With the significant investment in infrastructure, it made sense to continue with electric trolley buses in the 1970s when the original Brills started being retired and to continue as the new generation is phased into service.
Trolley buses have a high initial price. Because of the sophisticated technology and the fact that, with only seven North American cities still using trolleys, relatively few are built, the sticker reads just under US $1 million each. That’s more than twice the price of a new diesel bus. That being said, trolleys last longer. Diesels of the same basic design, which were purchased in the early ‘80s, are long gone. Trolley buses bought at the same time are only just now being retired. The trolley infrastructure costs about US $1.3 million per mile for the overhead alone. On top of that is the cost of substations to distribute the 600v DC power. However, with high-efficiency electric motors, plus regeneration of some power back into the overhead grid during braking, trolleys shine in overall energy impacts. It costs approximately 20 cents per mile to power an electric trolley bus (ETB) compared with about 75 cents per mile for diesels averaged over TransLink’s entire diesel fleet.
The city of Vancouver also has the advantage of being a peninsular city and therefore there were natural boundaries for the trolley bus system when it was introduced in the late 1940s. This has kept trolley buses confined to the city, except for one route, which travels about three-quarters of a mile into the city of Burnaby. The majority of the corridors served by trolley buses — nine of the 14 — run north-south; four run east-west and one more runs diagonally, northwest to southeast. Furthermore, Vancouver has a strong city center, and did not introduce extensive one-way streets or new freeways, so the original network of routes has remained largely intact.
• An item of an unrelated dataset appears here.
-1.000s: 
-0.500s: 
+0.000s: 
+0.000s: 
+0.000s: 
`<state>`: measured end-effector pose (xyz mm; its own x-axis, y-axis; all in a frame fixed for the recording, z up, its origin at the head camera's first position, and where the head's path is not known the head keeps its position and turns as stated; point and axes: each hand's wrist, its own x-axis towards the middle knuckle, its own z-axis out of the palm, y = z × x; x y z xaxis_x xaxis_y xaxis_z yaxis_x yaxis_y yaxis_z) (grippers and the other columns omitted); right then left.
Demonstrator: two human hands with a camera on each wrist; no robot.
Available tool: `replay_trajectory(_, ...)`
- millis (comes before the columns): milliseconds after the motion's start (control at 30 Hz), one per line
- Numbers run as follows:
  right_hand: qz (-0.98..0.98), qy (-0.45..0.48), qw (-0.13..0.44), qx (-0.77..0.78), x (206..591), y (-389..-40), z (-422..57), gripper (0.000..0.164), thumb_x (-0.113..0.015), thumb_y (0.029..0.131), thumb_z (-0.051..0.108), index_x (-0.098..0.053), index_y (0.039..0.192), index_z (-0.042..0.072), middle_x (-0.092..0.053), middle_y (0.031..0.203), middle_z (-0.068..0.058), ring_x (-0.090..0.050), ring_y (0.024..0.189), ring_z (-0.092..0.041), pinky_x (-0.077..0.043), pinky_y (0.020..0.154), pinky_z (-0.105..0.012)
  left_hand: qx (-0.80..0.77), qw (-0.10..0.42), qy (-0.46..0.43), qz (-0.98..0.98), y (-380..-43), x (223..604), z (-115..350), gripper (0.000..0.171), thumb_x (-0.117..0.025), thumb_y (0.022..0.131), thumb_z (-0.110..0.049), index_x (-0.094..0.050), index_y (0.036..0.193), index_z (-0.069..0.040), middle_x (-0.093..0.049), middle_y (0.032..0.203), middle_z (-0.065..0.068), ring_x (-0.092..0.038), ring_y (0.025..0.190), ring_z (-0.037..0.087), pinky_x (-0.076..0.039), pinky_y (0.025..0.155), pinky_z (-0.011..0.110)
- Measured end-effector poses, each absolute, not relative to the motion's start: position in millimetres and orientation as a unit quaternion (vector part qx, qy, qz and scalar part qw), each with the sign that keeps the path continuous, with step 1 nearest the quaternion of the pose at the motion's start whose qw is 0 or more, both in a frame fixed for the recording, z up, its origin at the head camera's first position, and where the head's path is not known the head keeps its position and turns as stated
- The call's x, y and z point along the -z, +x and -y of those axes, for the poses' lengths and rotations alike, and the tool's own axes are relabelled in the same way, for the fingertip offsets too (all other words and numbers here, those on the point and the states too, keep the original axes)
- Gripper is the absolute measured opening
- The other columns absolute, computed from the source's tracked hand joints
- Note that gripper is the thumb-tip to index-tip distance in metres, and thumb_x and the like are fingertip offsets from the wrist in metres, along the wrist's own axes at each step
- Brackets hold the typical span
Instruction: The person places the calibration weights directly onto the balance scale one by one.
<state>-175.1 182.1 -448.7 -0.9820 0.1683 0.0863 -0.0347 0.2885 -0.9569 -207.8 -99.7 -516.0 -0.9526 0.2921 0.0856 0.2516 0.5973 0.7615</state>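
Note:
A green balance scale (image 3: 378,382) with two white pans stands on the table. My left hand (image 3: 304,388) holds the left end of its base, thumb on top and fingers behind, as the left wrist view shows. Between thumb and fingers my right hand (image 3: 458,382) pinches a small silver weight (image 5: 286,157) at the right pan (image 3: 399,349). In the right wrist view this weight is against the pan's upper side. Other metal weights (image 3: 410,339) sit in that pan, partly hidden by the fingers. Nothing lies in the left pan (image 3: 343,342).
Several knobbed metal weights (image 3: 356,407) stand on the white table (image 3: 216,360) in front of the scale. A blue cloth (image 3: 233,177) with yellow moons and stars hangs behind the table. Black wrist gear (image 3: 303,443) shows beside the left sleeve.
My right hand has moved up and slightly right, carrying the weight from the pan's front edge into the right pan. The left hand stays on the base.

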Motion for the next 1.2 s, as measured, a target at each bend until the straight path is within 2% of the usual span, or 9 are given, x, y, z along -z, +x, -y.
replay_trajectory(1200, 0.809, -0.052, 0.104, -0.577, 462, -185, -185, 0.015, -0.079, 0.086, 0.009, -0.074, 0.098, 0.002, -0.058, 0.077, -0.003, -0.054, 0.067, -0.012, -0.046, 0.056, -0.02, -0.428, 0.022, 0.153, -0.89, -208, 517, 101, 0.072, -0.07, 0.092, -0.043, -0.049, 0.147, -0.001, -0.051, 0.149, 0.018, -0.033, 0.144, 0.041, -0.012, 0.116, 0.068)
Not all of Vancouver’s trolley bus routes are served solely by trolleys, so it’s not possible to get an accurate figure on the number of passengers they carried in 2006, but buses based at the Oakridge Transit Center, where all the trolleys are located, recorded 90.7 million boardings — the equivalent of more than 72.5 million car trips.
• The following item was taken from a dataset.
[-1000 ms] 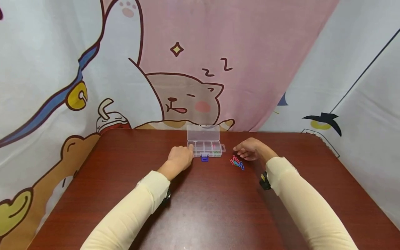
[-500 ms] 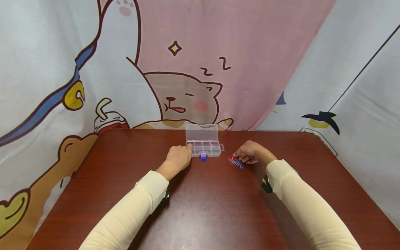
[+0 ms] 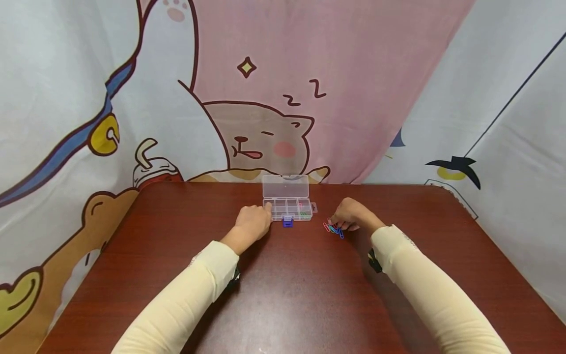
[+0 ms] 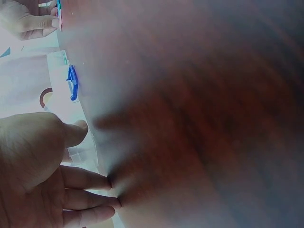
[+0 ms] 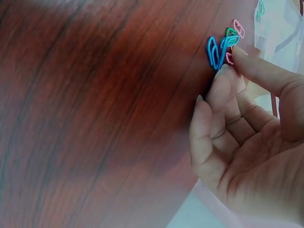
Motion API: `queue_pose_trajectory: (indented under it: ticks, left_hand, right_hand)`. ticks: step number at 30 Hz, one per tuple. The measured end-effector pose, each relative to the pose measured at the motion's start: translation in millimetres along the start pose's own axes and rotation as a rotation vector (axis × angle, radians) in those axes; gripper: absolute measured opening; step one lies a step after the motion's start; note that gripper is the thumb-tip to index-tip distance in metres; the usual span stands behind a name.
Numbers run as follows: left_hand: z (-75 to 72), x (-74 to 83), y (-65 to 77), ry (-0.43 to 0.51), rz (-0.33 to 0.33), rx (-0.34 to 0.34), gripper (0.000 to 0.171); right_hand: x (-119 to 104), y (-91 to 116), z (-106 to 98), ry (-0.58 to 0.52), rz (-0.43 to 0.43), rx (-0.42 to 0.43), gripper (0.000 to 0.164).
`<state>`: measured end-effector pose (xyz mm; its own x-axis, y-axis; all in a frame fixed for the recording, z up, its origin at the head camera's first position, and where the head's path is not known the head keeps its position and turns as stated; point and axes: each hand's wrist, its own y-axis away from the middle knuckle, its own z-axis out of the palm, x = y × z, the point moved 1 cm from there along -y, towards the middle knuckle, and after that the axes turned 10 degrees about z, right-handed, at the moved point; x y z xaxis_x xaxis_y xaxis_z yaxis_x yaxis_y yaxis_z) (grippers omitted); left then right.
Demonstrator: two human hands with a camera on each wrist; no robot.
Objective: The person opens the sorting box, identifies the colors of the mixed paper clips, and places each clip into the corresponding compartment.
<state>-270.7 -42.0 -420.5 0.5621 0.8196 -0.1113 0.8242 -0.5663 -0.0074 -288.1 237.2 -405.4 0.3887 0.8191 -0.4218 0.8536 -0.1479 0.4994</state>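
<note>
A clear plastic compartment box [image 3: 294, 209] stands with its lid raised at the back of the table, pink and green paper clips in its right-hand compartments. My left hand [image 3: 252, 223] holds the box's left end; in the left wrist view its thumb [image 4: 76, 133] lies by the front wall and other fingertips touch the table. Right of the box, my right hand [image 3: 349, 214] reaches down to a small pile of paper clips [image 3: 334, 229]. In the right wrist view, its thumb and index finger pinch a pink paper clip [image 5: 229, 58] beside blue clips [image 5: 213, 52] and a green one.
The box's blue latch [image 3: 287, 222] hangs at its front, and a clear hanging tab [image 3: 314, 207] sticks out on its right. Behind the brown table [image 3: 283, 290] hangs a printed cloth [image 3: 353, 98] with a cartoon cat.
My right hand has come down and left onto the clip pile, its thumb and index finger closing on a pink clip. The left hand stays at the box.
</note>
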Motion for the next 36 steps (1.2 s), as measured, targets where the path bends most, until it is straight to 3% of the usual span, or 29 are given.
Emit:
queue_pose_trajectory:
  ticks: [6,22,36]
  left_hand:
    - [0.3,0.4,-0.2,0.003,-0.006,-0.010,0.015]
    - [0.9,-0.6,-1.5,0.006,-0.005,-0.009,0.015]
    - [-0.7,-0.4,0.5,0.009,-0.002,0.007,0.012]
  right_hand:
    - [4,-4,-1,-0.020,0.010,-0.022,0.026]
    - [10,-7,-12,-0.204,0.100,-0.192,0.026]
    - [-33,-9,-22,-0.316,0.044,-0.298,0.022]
One drawback to trolley buses is the fact that they are literally tied to their overheads. That means that if there’s a traffic problem, they’re often stuck in it. The new New Flyers have a more powerful battery-powered auxiliary motor, which allows them to have their poles pulled and skirt around things that encroach on their lanes, but those motors are only designed for short bursts, perhaps as far as three-quarters of a mile (1 kilometer), depending on grade and loading. This means they cannot re-route for long distances or at a moment’s notice the way diesels can. Dedicated bus lanes and traffic signal priority do help in getting buses past heavy traffic, and these are being phased in on some major routes.
Increasing traffic congestion has put the brakes on any expansion of the trolley system as the Greater Vancouver region has grown. Growth over the past 30 years has been phenomenal, from a population of 1.1 million in 1976 to 2.1 million last year. That spread has been eastward, onto large expanses of what had been farmland. Expanding trolley service to meet that growth would have incurred prohibitive costs.
Furthermore, because of the dynamic nature of the region’s growth due to changing neighborhood patterns and traffic disruptions caused by building construction or road upgrading and maintenance, conventional buses (diesel, with a few dozen compressed natural gas buses and a handful of experimental alternative-fuel buses) provide the best flexibility for service delivery.
Aside from their electric tether, trolley buses are also susceptible to power outages. Since they run on separate DC power, their power source is generally different from that of BC Hydro’s regular customers, but on rare occasions, service is shut down by a normal BC Hydro outage. However, trolley overheads are susceptible to their own problems. They can be brought down by snow-laden tree branches, wind or a traffic accident. This past winter, the collapse of several trees knocked out trolley service to the University of British Columbia for more than a week.